Where Are the Opposition Parties?
It’s worth asking: where is the Conservative Party of Canada? Why has Pierre Poilievre said nothing about Carney’s blind trust?
Because this issue cuts too close to home. Ethics screens and blind trusts are used by all parties. Everyone in Ottawa benefits from keeping the scam going.
The watchdogs have been declawed. The public ethics office is a rubber stamp. And most Canadians have been lulled into complacency by the language of “reform” and “neutrality.”
But neutrality is not an ethical stance. When the powerful are corrupt, silence is complicity.
What Needs to Happen Now
The solution is as straightforward as it is radical:
Mandatory divestment of all private investments for senior public officials.
Abolition of blind trusts—as recommended by Justice Parker in 1987.
Full public disclosure of any recusals or conflicts under Section 25.
Creation of an independent ethics enforcement body, outside the PMO’s influence.
Criminal penalties for knowingly abusing ethics screens while participating in related policy decisions.

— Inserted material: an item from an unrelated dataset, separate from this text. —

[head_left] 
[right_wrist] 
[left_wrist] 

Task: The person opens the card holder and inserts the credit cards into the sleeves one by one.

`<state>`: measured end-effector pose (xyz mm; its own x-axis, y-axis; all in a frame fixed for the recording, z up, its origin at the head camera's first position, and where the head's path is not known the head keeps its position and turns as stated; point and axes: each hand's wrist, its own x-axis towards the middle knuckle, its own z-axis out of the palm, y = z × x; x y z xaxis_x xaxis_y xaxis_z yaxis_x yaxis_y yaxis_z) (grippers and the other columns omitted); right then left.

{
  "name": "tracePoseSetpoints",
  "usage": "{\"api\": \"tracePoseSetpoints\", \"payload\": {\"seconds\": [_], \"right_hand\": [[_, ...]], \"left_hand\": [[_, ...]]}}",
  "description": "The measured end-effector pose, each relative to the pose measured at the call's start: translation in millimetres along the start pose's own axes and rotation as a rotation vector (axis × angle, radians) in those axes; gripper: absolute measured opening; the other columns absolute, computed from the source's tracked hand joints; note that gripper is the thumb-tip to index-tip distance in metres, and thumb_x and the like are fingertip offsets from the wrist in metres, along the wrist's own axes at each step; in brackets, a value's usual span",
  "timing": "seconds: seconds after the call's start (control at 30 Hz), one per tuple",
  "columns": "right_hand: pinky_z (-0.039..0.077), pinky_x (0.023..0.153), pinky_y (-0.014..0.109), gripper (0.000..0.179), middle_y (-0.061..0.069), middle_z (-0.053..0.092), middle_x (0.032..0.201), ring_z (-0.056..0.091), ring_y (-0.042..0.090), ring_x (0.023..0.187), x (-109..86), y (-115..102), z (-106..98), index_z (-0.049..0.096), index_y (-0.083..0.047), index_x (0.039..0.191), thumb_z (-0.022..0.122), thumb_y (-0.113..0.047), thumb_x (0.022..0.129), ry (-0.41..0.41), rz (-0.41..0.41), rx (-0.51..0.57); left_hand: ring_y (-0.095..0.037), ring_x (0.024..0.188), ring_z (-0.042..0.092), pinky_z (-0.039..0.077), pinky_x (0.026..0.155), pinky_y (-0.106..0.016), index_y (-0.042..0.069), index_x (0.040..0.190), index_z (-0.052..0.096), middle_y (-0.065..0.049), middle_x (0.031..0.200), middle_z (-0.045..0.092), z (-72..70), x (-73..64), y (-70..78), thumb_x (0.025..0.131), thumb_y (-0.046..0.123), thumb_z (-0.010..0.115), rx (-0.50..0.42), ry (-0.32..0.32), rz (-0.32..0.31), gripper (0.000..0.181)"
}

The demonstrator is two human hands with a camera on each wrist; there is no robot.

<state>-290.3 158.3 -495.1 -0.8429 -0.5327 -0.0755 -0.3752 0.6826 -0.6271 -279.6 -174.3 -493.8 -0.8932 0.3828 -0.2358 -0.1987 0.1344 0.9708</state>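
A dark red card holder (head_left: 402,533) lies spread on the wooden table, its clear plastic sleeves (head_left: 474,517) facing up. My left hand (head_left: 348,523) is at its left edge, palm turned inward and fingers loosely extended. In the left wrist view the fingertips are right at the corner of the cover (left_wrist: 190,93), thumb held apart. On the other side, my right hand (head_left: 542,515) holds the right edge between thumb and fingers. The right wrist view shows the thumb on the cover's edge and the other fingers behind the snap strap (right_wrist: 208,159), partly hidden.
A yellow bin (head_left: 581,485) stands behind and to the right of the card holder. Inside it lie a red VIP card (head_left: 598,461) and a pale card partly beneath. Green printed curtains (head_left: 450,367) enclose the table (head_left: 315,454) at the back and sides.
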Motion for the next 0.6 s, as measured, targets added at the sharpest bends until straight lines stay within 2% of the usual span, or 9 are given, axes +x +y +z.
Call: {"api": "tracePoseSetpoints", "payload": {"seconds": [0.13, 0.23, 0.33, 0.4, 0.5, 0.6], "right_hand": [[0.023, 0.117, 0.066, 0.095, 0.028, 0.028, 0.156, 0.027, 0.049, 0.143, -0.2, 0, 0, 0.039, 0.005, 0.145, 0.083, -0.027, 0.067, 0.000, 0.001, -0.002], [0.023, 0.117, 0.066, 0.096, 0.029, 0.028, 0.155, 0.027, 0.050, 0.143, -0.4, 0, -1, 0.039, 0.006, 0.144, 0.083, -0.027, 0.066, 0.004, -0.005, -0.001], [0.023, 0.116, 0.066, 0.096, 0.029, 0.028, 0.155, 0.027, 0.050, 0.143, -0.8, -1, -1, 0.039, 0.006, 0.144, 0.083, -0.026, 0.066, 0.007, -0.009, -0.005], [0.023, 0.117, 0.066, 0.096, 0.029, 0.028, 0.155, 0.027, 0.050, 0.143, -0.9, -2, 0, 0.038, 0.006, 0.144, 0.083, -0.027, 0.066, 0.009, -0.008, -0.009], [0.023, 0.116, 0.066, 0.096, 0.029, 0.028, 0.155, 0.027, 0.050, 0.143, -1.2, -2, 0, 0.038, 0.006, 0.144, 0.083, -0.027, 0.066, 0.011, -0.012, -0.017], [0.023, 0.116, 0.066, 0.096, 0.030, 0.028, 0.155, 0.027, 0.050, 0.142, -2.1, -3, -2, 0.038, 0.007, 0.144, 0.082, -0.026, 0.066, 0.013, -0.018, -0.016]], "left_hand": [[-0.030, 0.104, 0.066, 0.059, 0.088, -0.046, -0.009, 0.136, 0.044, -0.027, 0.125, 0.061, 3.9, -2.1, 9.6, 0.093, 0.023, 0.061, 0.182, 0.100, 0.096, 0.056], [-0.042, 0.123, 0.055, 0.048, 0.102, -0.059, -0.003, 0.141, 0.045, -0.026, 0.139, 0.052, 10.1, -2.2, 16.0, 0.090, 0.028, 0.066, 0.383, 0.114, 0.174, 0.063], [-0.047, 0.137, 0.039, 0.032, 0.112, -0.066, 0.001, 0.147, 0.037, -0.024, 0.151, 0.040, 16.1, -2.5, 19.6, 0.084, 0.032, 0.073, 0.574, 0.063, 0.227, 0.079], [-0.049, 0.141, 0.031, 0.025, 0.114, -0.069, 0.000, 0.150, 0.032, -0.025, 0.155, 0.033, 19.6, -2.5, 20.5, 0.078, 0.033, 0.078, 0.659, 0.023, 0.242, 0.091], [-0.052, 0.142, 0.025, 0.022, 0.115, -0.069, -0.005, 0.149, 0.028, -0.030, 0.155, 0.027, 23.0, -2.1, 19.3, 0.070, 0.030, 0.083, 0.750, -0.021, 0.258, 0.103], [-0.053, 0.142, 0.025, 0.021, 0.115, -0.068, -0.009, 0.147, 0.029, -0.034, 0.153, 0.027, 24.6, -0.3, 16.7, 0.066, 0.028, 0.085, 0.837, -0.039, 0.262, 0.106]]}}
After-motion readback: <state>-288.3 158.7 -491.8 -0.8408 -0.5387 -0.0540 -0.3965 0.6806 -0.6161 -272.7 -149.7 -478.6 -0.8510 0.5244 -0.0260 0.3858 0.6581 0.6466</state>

If Carney is serious about public service, he must lead by example. Sell the shares. Cancel the options. Fire the handpicked trustee. Open the books. Anything less proves what Democracy Watch has already made clear: this is a man serving his portfolio, not his people.
Final Word: Don’t Be Gaslit
Carney’s defenders will tell you he’s operating within the law. That’s true. But the law was written to protect people like him. The real test is not legality. It’s legitimacy.
Does it pass the sniff test that the man shaping national policy is also sitting on hundreds of stock options tied to those decisions?
No.
This is not the politics of public good. This is private equity with a government face. This is Davos governance dressed up as democratic accountability.
And if you still believe this is all just a misunderstanding—if you believe Mark Carney’s blind trust is legitimate, his ethics screen is airtight, and his silence on divestment is principled—then I’ve got a Brookfield wind turbine to sell you.
My problem isn't with Carney. My problem is with the ill-informed (Polite for ignorant) Canadians who voted for Carney.